The neighbor's dog barked at nothing for twenty minutes Sunday afternoon. The neighbor apologized. I told him I had been writing through it and the white noise was helpful. He laughed.

Coffee with a friend Saturday morning. We talked about books, about kids, about the way our forties became our fifties. The talking is the thing.

Miya is in elementary school. The Saturday Japanese school continues. She still complains. She is still going.

I came home from the Sunday market with four pounds of honeycrisps and no real plan for them — just the weight of the bag and the wet smell of the rain still on my coat. After a week of dashi at five in the morning and the newsletter and the quiet afternoons, I wanted something that asked very little of me and gave a lot back.
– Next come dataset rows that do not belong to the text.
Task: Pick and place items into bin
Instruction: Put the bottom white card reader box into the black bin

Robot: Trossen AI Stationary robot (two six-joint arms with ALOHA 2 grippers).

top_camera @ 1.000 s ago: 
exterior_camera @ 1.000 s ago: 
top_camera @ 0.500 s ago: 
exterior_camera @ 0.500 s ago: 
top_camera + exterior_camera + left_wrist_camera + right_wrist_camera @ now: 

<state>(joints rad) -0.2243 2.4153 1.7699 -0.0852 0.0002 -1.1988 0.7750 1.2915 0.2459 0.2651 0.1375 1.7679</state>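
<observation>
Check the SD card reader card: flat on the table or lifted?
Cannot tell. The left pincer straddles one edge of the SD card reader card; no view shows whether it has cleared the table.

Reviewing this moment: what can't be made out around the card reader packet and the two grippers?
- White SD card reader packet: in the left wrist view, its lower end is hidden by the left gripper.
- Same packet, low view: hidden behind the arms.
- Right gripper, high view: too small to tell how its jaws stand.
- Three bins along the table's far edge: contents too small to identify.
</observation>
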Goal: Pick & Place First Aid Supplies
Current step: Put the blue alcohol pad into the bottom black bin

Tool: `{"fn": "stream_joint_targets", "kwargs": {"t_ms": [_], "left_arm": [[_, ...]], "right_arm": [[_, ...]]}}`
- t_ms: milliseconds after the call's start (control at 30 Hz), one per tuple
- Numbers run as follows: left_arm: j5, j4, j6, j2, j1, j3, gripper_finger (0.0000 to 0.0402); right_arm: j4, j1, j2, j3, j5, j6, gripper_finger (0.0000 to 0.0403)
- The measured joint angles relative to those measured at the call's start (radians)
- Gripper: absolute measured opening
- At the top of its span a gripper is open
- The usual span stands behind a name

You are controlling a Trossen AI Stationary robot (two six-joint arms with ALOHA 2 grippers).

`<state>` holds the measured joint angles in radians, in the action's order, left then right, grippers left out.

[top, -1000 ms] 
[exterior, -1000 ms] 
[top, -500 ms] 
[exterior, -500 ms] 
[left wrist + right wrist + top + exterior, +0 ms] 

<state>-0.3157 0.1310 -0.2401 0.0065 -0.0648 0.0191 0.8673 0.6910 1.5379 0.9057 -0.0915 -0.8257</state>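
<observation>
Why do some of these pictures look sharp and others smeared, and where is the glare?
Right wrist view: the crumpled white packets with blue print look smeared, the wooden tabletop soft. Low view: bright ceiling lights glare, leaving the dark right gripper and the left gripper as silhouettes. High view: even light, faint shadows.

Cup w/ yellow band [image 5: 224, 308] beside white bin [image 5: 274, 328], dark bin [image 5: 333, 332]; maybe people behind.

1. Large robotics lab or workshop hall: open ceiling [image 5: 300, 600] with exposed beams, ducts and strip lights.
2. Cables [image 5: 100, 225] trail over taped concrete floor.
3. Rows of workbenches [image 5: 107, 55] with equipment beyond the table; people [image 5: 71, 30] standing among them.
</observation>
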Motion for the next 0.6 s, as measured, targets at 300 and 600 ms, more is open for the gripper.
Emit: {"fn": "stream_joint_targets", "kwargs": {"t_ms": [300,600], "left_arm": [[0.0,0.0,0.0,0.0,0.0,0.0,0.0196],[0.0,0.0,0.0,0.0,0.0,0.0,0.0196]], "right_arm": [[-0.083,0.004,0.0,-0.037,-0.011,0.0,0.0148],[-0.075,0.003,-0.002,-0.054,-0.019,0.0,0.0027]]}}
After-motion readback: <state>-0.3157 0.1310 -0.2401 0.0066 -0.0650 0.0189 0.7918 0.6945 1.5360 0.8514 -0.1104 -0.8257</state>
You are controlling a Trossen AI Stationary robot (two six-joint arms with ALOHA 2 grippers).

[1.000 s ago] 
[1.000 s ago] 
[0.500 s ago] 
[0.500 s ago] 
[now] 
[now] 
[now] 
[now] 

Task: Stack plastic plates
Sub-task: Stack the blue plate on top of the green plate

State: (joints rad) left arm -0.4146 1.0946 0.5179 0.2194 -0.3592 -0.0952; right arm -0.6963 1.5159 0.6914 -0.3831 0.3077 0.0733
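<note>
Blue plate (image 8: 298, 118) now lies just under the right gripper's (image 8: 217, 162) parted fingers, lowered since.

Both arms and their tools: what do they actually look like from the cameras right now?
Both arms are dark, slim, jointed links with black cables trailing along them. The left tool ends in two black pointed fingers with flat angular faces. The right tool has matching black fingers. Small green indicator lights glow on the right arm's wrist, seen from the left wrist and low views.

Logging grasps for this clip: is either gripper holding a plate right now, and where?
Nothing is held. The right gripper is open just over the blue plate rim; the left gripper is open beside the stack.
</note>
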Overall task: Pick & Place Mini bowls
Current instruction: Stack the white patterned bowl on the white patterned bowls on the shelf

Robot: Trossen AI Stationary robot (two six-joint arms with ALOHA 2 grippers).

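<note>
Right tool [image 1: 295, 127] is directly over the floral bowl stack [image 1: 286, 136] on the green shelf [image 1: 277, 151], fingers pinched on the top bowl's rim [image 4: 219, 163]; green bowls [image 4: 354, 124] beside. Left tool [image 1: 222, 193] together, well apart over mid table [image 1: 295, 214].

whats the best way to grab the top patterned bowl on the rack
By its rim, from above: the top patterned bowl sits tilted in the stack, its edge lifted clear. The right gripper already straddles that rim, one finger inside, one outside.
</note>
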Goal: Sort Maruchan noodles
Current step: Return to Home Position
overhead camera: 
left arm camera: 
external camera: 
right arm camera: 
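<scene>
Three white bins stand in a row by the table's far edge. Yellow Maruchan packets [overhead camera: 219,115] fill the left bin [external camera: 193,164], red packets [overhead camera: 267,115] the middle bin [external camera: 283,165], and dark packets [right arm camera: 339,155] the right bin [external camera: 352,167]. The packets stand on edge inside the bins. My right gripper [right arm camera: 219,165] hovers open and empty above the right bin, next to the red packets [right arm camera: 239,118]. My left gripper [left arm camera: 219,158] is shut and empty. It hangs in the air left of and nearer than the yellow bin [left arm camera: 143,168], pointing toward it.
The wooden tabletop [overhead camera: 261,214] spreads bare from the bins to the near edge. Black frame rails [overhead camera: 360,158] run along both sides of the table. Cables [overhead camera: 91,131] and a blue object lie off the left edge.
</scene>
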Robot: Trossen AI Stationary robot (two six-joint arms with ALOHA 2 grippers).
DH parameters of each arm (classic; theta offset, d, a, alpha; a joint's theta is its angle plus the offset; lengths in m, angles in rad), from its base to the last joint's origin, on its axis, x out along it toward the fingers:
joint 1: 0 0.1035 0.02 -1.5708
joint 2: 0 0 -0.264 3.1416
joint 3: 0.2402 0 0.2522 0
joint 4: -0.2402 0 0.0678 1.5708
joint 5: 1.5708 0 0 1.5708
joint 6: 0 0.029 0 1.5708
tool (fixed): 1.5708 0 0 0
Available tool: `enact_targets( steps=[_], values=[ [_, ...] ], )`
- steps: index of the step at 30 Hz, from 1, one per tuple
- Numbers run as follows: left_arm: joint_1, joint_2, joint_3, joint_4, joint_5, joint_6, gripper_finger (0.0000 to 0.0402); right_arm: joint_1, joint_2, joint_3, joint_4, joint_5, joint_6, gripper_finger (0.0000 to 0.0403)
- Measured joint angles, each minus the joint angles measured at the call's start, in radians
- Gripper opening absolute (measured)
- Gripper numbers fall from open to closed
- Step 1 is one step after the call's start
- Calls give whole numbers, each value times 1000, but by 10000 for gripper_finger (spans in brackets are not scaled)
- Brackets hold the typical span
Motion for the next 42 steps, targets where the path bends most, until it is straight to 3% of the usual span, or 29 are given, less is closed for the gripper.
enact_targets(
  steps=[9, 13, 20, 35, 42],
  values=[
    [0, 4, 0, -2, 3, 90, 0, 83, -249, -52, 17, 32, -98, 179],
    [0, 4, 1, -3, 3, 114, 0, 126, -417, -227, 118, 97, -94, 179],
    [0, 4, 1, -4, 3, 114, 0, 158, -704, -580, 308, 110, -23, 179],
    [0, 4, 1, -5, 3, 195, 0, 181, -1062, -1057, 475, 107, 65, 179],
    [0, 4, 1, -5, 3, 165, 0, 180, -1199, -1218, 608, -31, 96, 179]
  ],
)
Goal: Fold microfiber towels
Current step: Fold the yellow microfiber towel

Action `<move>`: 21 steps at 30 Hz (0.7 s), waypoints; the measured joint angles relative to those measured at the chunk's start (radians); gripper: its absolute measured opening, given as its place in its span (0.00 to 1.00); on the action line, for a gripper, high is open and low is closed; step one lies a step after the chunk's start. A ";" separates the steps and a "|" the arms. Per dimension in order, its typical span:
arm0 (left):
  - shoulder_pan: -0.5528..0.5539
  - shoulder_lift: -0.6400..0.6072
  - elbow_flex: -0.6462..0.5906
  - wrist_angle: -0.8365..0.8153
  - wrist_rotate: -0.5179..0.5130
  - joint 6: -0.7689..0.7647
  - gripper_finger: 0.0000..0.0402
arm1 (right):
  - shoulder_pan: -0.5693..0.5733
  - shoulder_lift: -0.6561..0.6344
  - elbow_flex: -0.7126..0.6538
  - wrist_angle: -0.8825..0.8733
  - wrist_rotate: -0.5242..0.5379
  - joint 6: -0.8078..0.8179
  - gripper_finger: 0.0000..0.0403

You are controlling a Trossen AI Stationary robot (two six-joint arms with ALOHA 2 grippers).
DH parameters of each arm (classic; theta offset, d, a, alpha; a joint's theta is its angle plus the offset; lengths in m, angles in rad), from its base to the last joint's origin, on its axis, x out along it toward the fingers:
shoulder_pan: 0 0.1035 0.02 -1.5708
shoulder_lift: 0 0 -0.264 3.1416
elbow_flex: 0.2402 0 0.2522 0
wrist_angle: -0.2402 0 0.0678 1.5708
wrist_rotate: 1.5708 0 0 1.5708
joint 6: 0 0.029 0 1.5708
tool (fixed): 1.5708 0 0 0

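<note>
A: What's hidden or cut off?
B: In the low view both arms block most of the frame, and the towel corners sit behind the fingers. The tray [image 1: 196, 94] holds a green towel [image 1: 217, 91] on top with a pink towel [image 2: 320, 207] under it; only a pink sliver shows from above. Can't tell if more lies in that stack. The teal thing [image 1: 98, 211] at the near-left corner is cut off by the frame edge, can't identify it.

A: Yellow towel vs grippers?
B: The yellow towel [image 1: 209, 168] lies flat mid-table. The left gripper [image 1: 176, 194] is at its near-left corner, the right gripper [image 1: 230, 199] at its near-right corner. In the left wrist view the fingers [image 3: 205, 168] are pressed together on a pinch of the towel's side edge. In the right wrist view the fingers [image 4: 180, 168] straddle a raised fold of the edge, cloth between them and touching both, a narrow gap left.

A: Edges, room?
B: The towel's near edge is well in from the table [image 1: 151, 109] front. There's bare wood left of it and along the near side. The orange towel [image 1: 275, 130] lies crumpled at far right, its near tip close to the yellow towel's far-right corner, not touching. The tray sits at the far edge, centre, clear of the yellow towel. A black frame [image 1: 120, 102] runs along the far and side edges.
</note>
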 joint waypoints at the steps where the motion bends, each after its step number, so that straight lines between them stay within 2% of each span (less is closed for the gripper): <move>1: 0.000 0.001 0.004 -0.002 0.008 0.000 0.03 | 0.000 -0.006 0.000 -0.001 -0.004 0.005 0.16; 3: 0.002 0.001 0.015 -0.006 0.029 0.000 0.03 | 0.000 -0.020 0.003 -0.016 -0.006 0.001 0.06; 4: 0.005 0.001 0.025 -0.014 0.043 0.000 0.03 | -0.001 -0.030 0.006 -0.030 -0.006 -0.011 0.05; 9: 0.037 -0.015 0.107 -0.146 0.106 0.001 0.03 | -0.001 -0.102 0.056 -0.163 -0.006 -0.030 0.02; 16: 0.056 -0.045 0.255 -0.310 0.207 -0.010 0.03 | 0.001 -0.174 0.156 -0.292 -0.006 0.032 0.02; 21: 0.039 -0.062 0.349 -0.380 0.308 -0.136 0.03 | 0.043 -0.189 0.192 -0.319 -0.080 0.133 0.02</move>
Cranberry applesauce was Fumiko’s answer to a surplus of apples, too, and standing at the stove watching it reduce felt like a continuation of the same slow, deliberate practice I’d been in all week.

Cranberry Applesauce

Prep Time: 10 minutes | Cook Time: 25 minutes | Total Time: 35 minutes | Servings: 8

Ingredients

  • 4 medium honeycrisp apples (about 2 lbs), peeled, cored, and roughly chopped
  • 1 cup fresh or frozen cranberries
  • 1/3 cup water
  • 2–3 tablespoons maple syrup or honey, to taste
  • 1/2 teaspoon ground cinnamon
  • 1/4 teaspoon ground ginger
  • Pinch of fine sea salt
  • 1 teaspoon fresh lemon juice

Instructions

  1. Combine. Add the chopped apples, cranberries, and water to a medium saucepan over medium heat. Stir to combine.
  2. Simmer. Bring to a gentle boil, then reduce heat to low. Cover and cook for 20–25 minutes, stirring occasionally, until the apples are very soft and the cranberries have burst and broken down.
  3. Season. Remove from heat. Stir in the maple syrup, cinnamon, ginger, salt, and lemon juice. Taste and adjust sweetness as needed.
  4. Mash or blend. For a chunky texture, mash with a fork or potato masher. For a smoother sauce, use an immersion blender or transfer carefully to a blender and process to your preferred consistency.
  5. Cool and store. Let cool to room temperature before serving. Transfer to a jar and refrigerate for up to 10 days, or freeze for up to 3 months.

Nutrition (per serving)

Calories: 72 | Protein: 0g | Fat: 0g | Carbs: 19g | Fiber: 3g | Sodium: 18mg

Jen Nakamura
About the cook who shared this
Jen Nakamura
Week 512 of Jen’s 30-year story · Portland, Oregon
Jen is a forty-year-old yoga instructor and divorced mom in Portland who traded panic attacks for plants and never looked back. She's Japanese-American on her father's side — third-generation, with a family history that includes wartime internment and generational silence — and white on her mother's. Her cooking is plant-forward, intuitive, and deeply influenced by both her Japanese grandmother's techniques and the Pacific Northwest farmers market she visits every Saturday rain or shine. Which in Portland means mostly rain.

How Would You Spin It?

Put your own twist on this recipe — what would you add, remove, or swap?